▸ WHAT IS NEEDED
Lines from the first one down to the one containing "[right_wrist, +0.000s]" in the data below are the only ones needed; please return them exactly, both ends included.

▸ DATA UNDER STUDY
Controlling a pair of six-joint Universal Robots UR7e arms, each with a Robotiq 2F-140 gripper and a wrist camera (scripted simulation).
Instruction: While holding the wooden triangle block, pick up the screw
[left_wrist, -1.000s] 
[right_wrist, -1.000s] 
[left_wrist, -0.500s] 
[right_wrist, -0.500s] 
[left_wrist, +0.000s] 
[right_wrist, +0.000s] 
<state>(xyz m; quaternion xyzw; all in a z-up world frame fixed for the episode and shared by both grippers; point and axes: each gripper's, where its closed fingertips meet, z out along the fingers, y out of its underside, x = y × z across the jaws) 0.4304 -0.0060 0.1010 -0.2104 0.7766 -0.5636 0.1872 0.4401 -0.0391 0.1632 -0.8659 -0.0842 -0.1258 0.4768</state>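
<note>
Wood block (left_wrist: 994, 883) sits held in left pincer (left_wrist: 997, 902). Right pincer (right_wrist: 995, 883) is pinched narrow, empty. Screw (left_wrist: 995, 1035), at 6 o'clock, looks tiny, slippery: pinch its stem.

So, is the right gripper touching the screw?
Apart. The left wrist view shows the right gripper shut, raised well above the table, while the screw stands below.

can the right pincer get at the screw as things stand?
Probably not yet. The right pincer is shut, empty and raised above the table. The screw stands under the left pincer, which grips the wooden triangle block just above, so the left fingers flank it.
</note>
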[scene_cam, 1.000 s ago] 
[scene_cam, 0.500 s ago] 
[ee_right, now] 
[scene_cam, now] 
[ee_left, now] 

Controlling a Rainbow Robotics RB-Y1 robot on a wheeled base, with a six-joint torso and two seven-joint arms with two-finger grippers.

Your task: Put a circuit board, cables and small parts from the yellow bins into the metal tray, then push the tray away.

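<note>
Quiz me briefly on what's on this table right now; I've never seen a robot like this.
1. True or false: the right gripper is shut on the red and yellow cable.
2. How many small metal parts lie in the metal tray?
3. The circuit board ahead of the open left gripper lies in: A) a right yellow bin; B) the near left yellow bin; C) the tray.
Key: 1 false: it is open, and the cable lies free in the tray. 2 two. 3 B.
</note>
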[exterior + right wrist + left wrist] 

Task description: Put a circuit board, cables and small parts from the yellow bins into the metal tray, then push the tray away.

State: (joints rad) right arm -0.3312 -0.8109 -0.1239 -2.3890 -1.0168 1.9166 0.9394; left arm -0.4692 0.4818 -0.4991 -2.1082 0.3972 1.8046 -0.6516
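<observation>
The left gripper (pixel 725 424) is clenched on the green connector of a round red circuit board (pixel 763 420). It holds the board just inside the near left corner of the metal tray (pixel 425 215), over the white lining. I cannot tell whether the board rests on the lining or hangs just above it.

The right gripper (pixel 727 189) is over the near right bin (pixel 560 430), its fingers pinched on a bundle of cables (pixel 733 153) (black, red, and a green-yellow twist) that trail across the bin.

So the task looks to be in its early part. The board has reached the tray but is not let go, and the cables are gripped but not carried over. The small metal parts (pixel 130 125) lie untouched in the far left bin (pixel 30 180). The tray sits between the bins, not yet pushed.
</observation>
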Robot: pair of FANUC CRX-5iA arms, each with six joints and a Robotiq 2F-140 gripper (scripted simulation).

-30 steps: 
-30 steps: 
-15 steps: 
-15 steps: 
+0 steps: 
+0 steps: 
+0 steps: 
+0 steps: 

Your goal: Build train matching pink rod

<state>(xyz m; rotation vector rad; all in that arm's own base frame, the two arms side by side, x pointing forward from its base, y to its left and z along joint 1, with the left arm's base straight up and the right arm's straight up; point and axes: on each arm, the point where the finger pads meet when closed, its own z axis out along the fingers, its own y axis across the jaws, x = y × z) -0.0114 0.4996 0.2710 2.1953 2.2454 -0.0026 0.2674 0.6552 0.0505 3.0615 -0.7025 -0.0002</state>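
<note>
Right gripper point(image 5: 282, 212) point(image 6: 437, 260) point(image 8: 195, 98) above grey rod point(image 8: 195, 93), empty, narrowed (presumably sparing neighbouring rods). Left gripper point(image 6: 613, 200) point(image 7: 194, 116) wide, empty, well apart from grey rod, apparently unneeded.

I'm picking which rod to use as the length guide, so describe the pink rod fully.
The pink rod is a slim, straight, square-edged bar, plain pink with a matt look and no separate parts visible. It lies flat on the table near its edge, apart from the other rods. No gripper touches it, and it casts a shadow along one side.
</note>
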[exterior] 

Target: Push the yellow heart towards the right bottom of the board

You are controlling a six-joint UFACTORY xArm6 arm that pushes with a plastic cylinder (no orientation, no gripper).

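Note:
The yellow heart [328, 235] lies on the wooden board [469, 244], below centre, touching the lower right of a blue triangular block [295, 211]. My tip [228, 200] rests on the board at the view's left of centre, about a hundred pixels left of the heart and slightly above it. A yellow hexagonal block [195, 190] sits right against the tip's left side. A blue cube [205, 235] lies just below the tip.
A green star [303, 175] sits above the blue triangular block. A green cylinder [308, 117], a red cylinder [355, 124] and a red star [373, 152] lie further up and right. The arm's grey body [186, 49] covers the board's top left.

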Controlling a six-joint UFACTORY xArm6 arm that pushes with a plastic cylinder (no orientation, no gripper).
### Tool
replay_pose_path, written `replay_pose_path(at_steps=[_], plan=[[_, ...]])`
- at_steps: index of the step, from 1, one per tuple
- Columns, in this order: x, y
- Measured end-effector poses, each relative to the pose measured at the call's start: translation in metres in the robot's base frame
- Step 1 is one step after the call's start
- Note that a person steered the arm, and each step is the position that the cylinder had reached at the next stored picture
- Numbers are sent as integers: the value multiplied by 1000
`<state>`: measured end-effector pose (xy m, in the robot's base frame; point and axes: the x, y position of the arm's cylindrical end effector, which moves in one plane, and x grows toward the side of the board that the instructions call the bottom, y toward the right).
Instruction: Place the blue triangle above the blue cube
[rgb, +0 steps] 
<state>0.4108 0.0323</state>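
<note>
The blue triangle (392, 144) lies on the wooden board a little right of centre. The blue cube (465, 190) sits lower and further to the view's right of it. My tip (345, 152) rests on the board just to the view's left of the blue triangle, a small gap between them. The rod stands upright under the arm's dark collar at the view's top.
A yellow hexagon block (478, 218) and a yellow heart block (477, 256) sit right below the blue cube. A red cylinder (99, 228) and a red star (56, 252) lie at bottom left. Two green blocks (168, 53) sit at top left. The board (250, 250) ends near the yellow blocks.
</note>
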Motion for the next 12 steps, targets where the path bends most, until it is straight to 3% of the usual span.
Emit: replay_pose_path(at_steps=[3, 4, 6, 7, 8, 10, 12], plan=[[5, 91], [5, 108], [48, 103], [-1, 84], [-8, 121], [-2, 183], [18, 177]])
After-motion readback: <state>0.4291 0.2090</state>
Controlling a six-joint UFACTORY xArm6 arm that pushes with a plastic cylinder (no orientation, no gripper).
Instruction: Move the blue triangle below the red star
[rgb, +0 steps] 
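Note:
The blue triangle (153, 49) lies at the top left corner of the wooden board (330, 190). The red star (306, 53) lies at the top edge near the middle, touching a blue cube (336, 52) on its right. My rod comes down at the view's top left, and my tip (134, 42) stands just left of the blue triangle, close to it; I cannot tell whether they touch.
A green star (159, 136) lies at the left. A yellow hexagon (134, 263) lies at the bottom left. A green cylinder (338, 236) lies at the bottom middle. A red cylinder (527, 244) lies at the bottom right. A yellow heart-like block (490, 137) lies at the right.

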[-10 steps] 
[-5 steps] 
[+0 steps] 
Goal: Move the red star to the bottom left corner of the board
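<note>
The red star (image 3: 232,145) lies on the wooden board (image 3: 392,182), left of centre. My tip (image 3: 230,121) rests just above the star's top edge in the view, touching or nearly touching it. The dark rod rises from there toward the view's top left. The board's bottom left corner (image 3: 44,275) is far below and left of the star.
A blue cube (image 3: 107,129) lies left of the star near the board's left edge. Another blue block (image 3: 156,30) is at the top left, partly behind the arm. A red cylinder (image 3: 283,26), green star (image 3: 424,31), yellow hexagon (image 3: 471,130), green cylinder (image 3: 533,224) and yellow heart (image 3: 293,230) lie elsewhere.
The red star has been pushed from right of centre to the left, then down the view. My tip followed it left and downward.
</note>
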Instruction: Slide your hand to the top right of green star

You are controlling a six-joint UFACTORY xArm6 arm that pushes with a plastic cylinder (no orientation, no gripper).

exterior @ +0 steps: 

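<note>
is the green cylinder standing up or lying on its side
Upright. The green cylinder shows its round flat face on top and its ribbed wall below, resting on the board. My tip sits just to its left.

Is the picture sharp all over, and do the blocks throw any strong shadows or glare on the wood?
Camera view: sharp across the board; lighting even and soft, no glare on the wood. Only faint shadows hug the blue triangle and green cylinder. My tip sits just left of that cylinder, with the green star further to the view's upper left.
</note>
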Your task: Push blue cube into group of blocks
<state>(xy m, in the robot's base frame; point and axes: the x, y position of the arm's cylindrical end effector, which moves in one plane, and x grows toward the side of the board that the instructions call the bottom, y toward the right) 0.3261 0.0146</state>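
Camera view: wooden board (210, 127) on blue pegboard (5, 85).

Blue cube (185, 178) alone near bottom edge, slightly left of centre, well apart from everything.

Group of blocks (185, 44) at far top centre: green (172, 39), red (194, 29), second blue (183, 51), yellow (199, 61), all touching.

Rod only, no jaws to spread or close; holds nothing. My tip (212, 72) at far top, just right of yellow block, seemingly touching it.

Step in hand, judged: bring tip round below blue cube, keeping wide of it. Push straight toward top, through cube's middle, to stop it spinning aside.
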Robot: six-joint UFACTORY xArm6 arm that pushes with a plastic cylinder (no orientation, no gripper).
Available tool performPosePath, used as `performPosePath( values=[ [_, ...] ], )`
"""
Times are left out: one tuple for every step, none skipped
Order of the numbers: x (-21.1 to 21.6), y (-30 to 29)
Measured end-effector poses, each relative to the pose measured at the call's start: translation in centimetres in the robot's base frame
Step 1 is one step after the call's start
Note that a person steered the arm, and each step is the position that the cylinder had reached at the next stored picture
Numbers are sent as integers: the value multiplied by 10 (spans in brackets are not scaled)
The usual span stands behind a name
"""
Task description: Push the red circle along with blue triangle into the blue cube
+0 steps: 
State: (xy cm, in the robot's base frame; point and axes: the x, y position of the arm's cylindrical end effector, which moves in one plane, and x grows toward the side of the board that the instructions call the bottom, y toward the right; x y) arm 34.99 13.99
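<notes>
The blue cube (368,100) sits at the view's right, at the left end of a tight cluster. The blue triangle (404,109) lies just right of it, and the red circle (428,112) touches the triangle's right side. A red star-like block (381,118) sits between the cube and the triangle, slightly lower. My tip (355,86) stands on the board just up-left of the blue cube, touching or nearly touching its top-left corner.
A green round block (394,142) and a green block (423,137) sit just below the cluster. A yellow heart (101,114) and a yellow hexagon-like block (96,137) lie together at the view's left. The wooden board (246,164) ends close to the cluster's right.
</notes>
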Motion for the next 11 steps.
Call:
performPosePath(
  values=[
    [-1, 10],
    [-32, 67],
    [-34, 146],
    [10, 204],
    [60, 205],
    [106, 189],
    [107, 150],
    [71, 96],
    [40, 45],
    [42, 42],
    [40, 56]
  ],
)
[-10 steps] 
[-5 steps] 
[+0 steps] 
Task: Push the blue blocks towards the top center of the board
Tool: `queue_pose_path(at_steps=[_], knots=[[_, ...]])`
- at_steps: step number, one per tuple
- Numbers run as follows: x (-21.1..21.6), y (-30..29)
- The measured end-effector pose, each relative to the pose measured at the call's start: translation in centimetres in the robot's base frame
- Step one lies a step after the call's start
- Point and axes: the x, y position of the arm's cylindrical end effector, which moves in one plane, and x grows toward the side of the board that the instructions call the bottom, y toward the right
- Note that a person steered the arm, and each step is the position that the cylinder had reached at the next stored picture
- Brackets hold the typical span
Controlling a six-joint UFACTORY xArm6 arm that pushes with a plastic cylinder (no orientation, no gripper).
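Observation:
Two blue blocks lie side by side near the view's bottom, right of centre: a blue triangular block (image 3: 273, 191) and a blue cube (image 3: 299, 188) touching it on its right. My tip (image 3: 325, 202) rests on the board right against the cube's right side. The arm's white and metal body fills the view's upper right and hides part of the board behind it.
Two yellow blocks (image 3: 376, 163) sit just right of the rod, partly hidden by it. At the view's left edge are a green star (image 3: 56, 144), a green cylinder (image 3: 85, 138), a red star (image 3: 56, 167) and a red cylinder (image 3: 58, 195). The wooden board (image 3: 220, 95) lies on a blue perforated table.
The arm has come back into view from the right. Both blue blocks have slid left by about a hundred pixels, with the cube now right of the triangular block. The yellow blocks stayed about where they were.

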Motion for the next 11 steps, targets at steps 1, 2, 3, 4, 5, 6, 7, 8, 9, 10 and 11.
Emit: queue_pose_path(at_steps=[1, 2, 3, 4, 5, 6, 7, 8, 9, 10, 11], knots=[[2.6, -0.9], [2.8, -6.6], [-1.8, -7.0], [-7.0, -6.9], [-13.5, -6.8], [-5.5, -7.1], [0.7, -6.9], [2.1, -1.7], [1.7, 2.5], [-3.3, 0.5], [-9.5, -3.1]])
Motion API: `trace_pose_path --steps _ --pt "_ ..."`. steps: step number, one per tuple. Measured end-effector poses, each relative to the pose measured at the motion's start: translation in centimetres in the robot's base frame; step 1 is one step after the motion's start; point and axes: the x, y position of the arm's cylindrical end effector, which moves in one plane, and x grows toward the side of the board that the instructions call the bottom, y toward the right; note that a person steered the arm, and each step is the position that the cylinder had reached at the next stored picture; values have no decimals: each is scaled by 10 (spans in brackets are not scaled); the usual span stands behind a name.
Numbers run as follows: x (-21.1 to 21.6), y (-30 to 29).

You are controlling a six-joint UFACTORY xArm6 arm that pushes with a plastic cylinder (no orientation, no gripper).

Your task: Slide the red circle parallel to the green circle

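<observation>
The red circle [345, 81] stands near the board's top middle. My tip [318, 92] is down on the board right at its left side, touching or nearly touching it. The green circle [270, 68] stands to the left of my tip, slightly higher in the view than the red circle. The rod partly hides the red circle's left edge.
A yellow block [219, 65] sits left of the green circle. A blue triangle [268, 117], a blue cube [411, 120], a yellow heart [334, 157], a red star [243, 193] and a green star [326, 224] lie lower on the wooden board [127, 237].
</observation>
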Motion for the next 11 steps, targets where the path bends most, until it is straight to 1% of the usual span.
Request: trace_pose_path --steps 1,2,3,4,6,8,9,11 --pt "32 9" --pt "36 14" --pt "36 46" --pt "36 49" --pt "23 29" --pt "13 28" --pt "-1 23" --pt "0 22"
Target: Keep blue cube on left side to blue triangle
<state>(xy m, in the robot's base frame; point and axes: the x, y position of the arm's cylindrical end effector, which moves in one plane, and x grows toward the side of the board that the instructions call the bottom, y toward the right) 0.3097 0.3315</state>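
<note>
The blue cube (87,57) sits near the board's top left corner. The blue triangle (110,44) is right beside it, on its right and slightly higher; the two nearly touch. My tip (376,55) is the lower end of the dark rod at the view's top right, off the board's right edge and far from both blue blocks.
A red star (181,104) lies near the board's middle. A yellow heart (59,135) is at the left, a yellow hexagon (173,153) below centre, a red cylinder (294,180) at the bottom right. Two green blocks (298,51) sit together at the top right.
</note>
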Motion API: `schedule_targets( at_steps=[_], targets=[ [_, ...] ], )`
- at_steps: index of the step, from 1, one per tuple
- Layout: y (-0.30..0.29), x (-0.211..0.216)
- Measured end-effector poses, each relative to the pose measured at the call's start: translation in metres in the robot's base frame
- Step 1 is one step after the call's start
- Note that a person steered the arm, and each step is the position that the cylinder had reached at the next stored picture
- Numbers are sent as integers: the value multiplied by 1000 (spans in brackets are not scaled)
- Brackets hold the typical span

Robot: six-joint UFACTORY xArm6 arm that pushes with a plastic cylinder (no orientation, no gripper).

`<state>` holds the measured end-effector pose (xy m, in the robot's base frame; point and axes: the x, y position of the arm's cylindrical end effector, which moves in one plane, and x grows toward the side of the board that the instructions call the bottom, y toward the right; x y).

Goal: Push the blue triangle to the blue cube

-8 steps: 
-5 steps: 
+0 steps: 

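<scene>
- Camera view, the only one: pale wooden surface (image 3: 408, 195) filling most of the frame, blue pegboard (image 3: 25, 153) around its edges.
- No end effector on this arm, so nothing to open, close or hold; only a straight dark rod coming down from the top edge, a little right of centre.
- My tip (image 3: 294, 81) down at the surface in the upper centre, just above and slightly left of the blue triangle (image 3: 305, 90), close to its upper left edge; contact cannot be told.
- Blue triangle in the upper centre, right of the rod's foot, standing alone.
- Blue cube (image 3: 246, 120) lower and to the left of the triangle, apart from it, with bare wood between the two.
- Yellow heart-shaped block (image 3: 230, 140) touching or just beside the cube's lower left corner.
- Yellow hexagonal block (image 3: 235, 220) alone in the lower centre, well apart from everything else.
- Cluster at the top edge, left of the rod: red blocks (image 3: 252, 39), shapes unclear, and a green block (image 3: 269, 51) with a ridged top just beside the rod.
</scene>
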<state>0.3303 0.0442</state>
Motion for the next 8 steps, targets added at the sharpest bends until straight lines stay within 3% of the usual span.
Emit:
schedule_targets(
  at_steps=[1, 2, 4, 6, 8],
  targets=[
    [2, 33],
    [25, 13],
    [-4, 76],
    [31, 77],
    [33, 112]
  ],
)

▸ SOLUTION TO THE PROBLEM
Controlling a pair of six-joint Universal Robots UR7e arms, each with a Robotiq 2F-140 gripper and a wrist camera (scripted simulation).
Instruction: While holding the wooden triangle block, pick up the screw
[left_wrist, -1.000s] 
[right_wrist, -1.000s] 
[left_wrist, -0.500s] 
[right_wrist, -0.500s] 
[left_wrist, +0.000s] 
[right_wrist, +0.000s] 

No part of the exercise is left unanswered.